If anything the threat is increasing in the Sinai as the types of attacks are becoming more sophisticated, which was demonstrated when Ansar Bayt al Maqdis (ABM) used a S.A.M. to shoot down an Egyptian helicopter which killed five people on the 25th January 2014 in Sheikh Zuweid. This was only a day after ABM let off four bombs in Cairo, killing six people. But what is more concerning is the spread of attacks to the Egyptian mainland, as well as an expansion of targets to include civilians as well as military, police and security forces. This expansion is epitomised by the suicide attack on an Egyptian tour bus on the 16th February 2014, which killed three South Korean tourists and their Egyptian driver, this attack was also claimed by ABM as part of their “economic war” against the treacherous regime.
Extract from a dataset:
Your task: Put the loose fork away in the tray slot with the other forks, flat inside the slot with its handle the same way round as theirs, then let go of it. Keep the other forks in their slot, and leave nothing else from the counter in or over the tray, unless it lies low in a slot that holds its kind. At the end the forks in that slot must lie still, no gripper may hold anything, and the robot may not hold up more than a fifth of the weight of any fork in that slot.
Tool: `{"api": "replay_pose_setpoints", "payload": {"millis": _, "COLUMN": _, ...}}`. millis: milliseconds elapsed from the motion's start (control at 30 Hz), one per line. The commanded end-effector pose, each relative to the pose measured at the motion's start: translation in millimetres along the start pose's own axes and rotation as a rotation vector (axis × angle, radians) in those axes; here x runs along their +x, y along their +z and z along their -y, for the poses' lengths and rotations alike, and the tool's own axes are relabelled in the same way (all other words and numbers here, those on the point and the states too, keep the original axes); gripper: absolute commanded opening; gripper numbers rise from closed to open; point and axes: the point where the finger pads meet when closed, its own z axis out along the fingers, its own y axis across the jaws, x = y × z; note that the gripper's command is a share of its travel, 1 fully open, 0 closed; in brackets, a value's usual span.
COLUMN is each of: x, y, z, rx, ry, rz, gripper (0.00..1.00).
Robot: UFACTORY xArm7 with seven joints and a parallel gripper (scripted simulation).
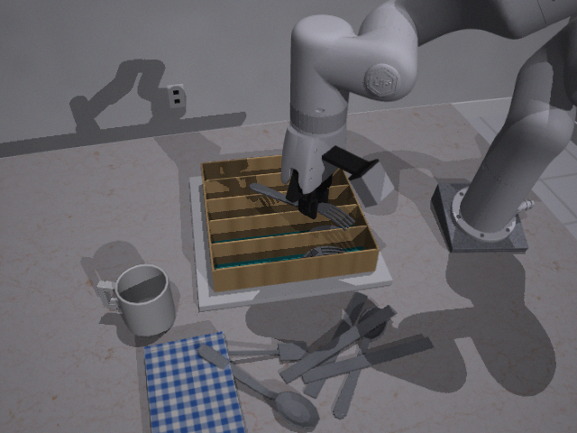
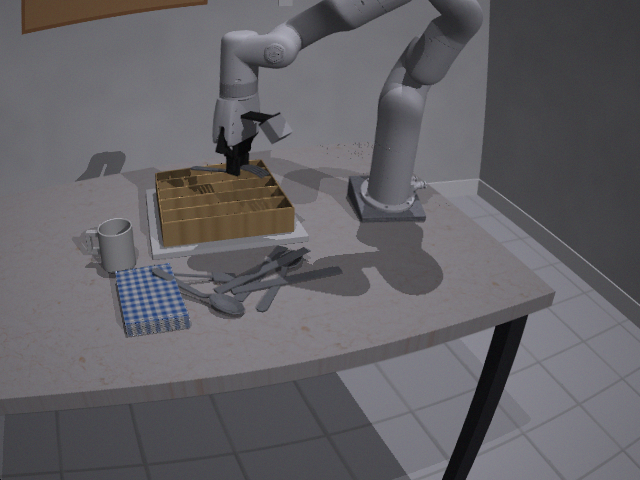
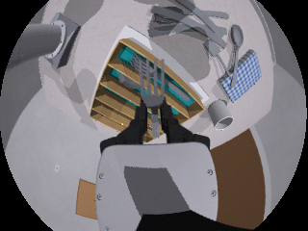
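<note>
My gripper [image 1: 308,205] is shut on the loose grey fork [image 1: 297,205] and holds it level above the wooden cutlery tray [image 1: 284,221]. The fork's handle points left and its tines [image 1: 339,216] point right, over the tray's right half. It also shows in the exterior view [image 2: 232,168] and in the wrist view [image 3: 153,90], tines pointing away from the wrist. Other forks [image 1: 325,252] lie in the front slot on a teal liner, tines to the right. Another utensil [image 1: 325,229] lies in the slot behind it.
A pile of loose cutlery [image 1: 344,346] lies in front of the tray. A spoon [image 1: 275,396] rests partly on a blue checked napkin [image 1: 190,384]. A grey mug [image 1: 141,298] stands at the tray's left. The robot base [image 1: 484,224] stands at the right.
</note>
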Motion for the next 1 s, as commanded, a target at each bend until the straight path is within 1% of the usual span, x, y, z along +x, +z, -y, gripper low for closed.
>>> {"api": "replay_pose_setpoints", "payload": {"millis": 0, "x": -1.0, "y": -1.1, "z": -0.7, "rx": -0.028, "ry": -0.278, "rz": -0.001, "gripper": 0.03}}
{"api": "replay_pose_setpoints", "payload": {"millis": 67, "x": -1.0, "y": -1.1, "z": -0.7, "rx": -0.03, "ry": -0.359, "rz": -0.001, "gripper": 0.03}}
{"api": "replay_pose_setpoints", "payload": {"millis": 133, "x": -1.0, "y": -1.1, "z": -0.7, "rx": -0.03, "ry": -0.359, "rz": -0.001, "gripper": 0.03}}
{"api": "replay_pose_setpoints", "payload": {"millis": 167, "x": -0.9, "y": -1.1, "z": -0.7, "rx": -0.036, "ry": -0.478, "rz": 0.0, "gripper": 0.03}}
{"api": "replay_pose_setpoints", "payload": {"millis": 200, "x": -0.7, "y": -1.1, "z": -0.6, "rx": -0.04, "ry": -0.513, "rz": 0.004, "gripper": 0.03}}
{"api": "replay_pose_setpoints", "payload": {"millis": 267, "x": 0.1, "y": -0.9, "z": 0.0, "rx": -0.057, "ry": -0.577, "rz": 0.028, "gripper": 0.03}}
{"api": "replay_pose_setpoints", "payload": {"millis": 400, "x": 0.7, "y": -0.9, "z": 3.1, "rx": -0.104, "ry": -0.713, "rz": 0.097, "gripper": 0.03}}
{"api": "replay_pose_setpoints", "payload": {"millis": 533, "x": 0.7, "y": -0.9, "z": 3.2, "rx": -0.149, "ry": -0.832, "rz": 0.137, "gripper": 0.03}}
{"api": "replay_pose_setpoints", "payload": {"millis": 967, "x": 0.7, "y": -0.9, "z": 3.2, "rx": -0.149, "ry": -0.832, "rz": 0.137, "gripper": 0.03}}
This shows the danger is not just increasing but it is spreading from the Sinai to mainland Egypt, especially the capital of Cairo. This can be seen by the increase in attacks in Cairo from Sinai based terror groups as more attacks have taken place this year in Cairo, than the whole of last year already. Recently Ajnad Misr let of bombs at a university in Cairo which wounded eight people. Ajnad Misr have carried out a spate of attacks this month after their announcement of existence on 23rd January.

Today is Sinai Liberation Day, while Egypt is celebrating the withdrawal of Israeli forces from the Sinai Peninsula in 1982 the terrorist groups – who have links to al-Qaeda and the support of them – are trying to liberate the Sinai for themselves as an Islamic Emirate. The Sinai is being put to the torch by the multitude of terrorist and militant attacks there which have dominated the region since 2011. It remains to be seen if in a few years’ time these Islamic militants will be celebrating their own liberation day.

The sending often apache helicopters by the United States for use in the Sinai for use in counter terrorism operations – which was urged by Israel – will hopefully help to combat the growing insurgence in the Sinai. However their effectiveness remains to be seen.